As the aforementioned heat resistant glass, glass that contains SiO2 in an amount of 50 to 75 mol %, Al2O3 in an amount of 0 to 5 mol %, BaO in an amount of 0 to 2 mol %, Li2O in an amount of 0 to 3 mol %, ZnO in an amount of 0 to 5 mol %, Na2O and K2O in a total amount of 3 to 15 mol %, MgO, CaO, SrO, and BaO in a total amount of 14 to 35 mol %, and ZrO2, TiO2, La2O3, Y2O3, Yb2O3, Ta2O5, Nb2O5, and HfO2 in a total amount of 2 to 9 mol %, and has a molar ratio [(MgO+CaO)/(MgO+CaO+SrO+BaO)] in the range of 0.85 to 1 and a molar ratio [Al2O3/(MgO+CaO)] in the range of 0 to 0.30 can be preferably used.
Also, glass may contain SiO2 in an amount of 56 to 75 mol %, Al2O3 in an amount of 1 to 9 mol %, alkali metal oxide(s) selected from the group consisting of Li2O, Na2O, and K2O in a total amount of 6 to 15 mol %, alkaline earth metal(s) selected from the group consisting of MgO, CaO, and SrO in a total amount of 10 to 30 mol %, and oxide(s) selected from the group consisting of ZrO2, TiO2, Y2O3), La2O3, Gd2O3, Nb2O5, and Ta2O5 in a total amount of greater than 0 and no greater than 1.0 mol %.

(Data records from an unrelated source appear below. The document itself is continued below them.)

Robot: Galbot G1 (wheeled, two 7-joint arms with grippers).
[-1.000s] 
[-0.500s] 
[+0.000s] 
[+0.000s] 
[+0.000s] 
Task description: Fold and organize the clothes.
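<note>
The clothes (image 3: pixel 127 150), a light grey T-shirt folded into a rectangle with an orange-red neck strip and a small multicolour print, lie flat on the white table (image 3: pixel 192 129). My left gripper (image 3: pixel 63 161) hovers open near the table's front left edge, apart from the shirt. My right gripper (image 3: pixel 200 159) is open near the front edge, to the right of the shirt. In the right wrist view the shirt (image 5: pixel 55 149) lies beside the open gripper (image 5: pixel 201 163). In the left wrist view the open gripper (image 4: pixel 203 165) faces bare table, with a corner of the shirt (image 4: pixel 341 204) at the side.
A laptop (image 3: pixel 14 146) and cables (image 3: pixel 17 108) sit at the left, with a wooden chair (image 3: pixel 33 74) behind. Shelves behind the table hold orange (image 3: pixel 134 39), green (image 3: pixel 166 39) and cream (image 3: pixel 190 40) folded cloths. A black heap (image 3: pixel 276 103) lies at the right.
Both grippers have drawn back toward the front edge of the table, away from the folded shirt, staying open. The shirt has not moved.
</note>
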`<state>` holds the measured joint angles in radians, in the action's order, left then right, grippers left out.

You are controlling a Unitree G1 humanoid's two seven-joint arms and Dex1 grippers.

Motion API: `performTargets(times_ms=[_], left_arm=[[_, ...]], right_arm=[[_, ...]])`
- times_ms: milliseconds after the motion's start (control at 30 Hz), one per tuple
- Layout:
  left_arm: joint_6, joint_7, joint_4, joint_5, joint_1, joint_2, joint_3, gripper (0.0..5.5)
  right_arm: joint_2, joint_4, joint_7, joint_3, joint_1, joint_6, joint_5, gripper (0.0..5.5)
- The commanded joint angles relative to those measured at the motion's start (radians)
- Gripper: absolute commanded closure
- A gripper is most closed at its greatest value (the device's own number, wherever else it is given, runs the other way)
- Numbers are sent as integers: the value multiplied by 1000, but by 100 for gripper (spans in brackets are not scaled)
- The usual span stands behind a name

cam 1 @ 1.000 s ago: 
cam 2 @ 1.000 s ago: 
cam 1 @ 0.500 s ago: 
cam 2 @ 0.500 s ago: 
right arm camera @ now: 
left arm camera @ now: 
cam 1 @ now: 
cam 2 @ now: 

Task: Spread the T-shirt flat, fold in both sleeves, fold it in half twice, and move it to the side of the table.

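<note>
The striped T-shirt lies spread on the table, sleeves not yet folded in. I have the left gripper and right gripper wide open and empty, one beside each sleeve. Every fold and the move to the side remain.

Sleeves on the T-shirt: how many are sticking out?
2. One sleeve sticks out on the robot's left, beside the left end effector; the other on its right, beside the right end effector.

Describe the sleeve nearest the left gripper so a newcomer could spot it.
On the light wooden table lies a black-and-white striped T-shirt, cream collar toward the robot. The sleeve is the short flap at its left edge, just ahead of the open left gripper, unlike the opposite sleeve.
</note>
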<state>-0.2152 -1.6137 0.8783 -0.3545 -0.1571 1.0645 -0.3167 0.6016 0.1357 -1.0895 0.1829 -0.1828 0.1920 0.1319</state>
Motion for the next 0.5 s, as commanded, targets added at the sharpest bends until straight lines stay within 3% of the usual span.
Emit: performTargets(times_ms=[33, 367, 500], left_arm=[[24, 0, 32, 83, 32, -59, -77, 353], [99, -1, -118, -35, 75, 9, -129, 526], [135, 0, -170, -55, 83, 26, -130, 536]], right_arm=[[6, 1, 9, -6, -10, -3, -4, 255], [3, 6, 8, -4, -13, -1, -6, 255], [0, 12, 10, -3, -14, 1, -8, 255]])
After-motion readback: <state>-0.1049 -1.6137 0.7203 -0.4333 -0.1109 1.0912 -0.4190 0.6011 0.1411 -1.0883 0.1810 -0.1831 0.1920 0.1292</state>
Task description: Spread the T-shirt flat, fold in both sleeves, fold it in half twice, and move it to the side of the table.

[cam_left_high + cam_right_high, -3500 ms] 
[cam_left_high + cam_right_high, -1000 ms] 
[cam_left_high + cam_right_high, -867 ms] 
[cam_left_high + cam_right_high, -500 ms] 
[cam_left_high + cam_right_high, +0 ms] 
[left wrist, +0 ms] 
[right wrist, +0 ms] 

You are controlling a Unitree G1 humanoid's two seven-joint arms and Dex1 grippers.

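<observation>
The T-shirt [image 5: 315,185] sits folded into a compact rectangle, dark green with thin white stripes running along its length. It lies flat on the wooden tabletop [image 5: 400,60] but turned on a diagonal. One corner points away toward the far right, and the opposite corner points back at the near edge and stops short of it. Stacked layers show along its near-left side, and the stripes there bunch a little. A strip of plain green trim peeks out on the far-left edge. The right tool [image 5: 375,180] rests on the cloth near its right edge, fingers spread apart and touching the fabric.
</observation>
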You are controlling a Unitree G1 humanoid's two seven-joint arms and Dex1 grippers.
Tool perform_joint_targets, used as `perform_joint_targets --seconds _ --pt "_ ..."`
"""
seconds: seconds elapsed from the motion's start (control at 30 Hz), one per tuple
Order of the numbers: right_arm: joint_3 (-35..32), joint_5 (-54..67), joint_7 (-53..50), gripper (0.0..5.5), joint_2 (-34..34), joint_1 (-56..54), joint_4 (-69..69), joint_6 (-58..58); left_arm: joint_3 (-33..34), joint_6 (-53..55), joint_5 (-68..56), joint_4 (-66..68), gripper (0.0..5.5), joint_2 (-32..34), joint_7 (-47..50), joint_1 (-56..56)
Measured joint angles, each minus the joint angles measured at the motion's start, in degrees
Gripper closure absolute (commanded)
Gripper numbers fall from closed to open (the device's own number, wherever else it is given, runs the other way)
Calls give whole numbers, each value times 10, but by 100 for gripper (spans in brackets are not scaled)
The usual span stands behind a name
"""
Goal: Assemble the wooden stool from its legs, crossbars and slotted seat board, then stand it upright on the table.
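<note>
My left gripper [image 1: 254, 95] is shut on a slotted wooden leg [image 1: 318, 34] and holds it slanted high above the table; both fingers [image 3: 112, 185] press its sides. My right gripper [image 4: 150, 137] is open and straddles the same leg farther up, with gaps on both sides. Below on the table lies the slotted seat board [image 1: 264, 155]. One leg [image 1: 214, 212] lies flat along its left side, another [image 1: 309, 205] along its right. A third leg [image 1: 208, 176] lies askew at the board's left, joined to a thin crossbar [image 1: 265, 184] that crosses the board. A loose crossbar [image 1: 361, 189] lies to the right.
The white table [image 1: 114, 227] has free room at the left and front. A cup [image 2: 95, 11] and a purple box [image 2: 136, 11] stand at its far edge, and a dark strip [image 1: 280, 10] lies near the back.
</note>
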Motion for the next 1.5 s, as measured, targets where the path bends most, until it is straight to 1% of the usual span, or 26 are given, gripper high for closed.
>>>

In the present invention, the Al2O3 content in the glass composition is preferably 15 wt % or less, and more preferably the Al2O3 content is 5 mol % or less.
The grinding step is usually performed, as stated above, through two stages, i.e., a rough grinding step (first grinding step) and a precision grinding step (second grinding step), and in this case, it is desirable to apply a grinding step that uses fixed abrasive grains containing diamond particles and a lubricant in accordance with the present invention at least to the latter-stage precision grinding step. With regard to the former-stage rough grinding step, a conventional grinding step that uses surface plates composed of, for example, cast iron may be performed depending on the glass disk molding method, and also a grinding step that uses fixed abrasive grains containing diamond particles and a lubricant in accordance with the present invention may be applied to the former-stage rough grinding step. The fixed abrasive grains are not limited to diamond particles, abrasive grains made of other materials may be used.
After this grinding step, mirror polishing processing is performed to obtain a highly precise flat surface in the present invention, the grinding step uses a grinding method performed with fixed abrasive grains in accordance with the present invention as opposed to a conventional grinding method performed with loose abrasive grains, thus making it possible to reduce the roughness of the processed surface. Accordingly the amount of glass removed in the subsequent mirror-polishing processing step is small, the processing load is reduced, and the processing costs can be reduced.
It is suitable to perform a mirror-polishing method on the glass substrate using a polishing pad with a polyurethane or like polisher while supplying a slurry (polishing liquid) containing an abrasive that is made of a metal oxide such as cerium oxide or colloidal silica. A highly smooth glass substrate can be obtained by, for example, polishing the glass substrate using a cerium oxide-based abrasive (first polishing processing) and final-polishing (mirror-polishing) the glass substrate using colloidal silica abrasive grains (second polishing processing).
In the present invention, the surface of a glass substrate after the aforementioned grinding processing and mirror-polishing processing is preferably a mirror surface having an arithmetic average roughness Ra of 0.2 nm or less. Ra and Rmax in the present invention both denote roughness that is calculated in accordance with the Japanese Industrial Standards (JIS) B 0601.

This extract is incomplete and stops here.